WHAT IS BEING ASKED: Find and return every line of the data that contains the word "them".

Start of SOURCE DATA

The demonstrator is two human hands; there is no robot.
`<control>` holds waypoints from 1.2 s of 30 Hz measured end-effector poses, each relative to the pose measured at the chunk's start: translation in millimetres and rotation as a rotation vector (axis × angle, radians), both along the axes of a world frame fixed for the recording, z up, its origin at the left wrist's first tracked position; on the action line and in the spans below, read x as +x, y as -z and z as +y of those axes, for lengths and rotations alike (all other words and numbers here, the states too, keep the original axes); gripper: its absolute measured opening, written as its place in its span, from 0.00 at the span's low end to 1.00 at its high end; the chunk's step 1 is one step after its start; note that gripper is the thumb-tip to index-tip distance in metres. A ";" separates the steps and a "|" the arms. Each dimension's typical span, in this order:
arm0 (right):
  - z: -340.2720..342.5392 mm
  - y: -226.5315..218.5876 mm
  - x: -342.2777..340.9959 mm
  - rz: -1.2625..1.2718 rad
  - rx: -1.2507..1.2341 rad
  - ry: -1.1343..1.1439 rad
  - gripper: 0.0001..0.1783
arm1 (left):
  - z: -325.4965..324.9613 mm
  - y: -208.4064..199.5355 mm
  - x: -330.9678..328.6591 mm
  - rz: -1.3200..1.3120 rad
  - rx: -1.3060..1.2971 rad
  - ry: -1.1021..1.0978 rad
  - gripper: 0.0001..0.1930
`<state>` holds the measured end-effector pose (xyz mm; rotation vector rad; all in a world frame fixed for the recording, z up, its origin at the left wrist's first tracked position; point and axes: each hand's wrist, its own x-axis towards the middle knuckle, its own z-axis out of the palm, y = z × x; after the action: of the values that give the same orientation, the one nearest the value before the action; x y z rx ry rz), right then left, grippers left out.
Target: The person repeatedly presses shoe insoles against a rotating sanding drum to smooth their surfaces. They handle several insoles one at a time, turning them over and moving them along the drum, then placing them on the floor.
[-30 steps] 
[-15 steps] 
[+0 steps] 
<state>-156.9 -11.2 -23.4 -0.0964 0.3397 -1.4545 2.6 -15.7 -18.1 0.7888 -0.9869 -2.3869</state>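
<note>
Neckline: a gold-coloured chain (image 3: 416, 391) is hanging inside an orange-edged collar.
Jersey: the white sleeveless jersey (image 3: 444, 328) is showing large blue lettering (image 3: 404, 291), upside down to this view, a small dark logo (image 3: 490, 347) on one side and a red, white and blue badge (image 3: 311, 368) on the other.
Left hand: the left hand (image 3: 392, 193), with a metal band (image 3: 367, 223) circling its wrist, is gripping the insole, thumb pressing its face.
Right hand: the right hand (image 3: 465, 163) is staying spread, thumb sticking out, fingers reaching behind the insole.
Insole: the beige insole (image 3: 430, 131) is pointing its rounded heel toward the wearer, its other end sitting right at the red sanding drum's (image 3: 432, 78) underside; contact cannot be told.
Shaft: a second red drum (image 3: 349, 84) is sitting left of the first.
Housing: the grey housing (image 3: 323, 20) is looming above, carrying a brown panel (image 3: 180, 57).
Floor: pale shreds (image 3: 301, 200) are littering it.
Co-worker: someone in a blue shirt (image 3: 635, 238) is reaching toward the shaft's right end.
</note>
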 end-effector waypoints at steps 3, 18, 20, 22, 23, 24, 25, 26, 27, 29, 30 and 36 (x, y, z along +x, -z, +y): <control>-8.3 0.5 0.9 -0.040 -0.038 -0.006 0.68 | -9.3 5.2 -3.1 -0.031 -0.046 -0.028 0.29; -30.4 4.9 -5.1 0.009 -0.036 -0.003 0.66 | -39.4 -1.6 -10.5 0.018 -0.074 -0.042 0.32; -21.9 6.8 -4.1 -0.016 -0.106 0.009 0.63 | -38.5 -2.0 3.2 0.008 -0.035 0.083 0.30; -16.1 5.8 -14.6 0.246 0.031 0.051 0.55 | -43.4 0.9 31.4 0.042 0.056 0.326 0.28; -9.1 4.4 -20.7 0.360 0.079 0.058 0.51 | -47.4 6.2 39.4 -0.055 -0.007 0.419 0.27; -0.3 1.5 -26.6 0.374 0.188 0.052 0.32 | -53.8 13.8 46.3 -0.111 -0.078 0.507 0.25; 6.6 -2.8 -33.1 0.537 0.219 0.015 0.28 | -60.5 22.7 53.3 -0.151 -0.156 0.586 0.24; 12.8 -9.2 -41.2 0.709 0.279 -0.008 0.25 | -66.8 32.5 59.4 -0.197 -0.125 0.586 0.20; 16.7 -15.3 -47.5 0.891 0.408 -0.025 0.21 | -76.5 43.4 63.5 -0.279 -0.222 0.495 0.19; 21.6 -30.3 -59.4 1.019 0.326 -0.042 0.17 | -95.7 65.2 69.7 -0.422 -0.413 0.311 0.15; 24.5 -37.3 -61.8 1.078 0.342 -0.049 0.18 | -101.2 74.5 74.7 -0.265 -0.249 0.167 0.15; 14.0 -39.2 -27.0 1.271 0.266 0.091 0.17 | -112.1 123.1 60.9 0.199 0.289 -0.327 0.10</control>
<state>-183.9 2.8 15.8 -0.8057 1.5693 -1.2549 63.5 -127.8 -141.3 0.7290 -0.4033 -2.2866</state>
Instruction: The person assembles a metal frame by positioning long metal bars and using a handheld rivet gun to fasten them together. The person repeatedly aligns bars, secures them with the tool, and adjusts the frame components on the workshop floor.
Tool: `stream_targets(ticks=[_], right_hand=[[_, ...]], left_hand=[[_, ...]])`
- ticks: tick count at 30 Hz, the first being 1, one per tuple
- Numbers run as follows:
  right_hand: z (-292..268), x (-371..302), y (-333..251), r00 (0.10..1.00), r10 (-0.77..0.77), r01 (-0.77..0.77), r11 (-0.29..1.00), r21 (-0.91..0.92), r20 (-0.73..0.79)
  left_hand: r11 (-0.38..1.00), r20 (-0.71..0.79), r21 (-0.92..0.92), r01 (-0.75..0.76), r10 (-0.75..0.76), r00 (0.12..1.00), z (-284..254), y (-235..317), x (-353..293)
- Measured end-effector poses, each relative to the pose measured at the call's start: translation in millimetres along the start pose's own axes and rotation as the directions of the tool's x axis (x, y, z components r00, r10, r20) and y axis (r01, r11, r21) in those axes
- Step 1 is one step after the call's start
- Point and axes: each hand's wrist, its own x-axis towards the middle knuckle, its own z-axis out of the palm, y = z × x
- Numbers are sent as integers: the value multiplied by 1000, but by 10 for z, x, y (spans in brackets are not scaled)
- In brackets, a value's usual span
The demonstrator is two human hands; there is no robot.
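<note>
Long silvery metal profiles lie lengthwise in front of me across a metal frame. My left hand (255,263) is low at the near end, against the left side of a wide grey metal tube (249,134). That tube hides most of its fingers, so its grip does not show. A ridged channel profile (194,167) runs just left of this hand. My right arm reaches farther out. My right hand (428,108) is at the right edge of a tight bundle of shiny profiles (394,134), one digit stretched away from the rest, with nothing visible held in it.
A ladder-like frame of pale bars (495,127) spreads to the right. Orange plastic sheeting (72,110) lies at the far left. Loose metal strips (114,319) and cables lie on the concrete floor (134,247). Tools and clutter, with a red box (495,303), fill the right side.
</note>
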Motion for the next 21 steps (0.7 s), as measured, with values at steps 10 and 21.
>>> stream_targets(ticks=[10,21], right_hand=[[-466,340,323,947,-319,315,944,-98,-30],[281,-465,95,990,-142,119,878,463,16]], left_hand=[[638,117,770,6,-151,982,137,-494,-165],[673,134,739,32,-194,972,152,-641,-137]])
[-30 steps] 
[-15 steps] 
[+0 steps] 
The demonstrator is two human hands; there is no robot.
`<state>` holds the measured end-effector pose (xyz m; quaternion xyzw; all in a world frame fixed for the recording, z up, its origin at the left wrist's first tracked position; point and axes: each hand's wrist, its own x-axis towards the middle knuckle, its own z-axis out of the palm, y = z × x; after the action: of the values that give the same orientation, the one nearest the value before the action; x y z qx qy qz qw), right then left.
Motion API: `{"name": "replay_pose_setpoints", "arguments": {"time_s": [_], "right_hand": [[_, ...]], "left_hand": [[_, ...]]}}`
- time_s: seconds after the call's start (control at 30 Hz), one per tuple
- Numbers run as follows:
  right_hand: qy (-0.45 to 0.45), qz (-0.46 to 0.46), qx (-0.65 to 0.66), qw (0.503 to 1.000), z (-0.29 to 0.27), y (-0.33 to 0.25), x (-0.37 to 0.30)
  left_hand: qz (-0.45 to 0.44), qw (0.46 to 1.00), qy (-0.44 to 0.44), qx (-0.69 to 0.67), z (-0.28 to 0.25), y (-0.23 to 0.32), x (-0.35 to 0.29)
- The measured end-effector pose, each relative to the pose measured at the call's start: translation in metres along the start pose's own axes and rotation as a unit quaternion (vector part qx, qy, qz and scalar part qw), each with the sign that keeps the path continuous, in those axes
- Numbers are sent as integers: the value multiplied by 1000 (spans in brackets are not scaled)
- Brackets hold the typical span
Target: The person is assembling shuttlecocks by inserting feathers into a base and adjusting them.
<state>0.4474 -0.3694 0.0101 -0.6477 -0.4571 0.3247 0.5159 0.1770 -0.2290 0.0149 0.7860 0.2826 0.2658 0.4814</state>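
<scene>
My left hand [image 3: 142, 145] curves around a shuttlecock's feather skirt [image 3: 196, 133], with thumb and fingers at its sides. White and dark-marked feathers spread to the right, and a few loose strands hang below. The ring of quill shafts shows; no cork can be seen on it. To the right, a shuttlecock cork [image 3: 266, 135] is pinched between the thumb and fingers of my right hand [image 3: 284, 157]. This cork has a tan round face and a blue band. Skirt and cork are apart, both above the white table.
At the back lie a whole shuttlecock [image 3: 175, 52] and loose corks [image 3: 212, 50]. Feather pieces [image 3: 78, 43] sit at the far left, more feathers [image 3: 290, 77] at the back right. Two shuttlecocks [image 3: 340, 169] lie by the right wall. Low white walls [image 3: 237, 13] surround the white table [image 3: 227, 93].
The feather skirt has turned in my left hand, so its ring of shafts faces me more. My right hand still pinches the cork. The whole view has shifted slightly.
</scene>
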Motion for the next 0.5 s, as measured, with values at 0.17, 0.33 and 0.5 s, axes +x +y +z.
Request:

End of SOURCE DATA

ANSWER FOR THE TASK:
Target: The person repeatedly presses shoe insoles against a rotating sanding drum to smooth their surfaces. They handle several insoles one at a time, turning them over and moving them along the drum, then placing them on the floor.
Instruction: The person assembles a metal frame by positioning long metal bars and using a handheld rivet gun to fasten them together. The person repeatedly aligns bars, secures them with the tool, and adjusts the frame components on the workshop floor.
Target: The person is assembling shuttlecocks by inserting feathers into a base and adjusting them.

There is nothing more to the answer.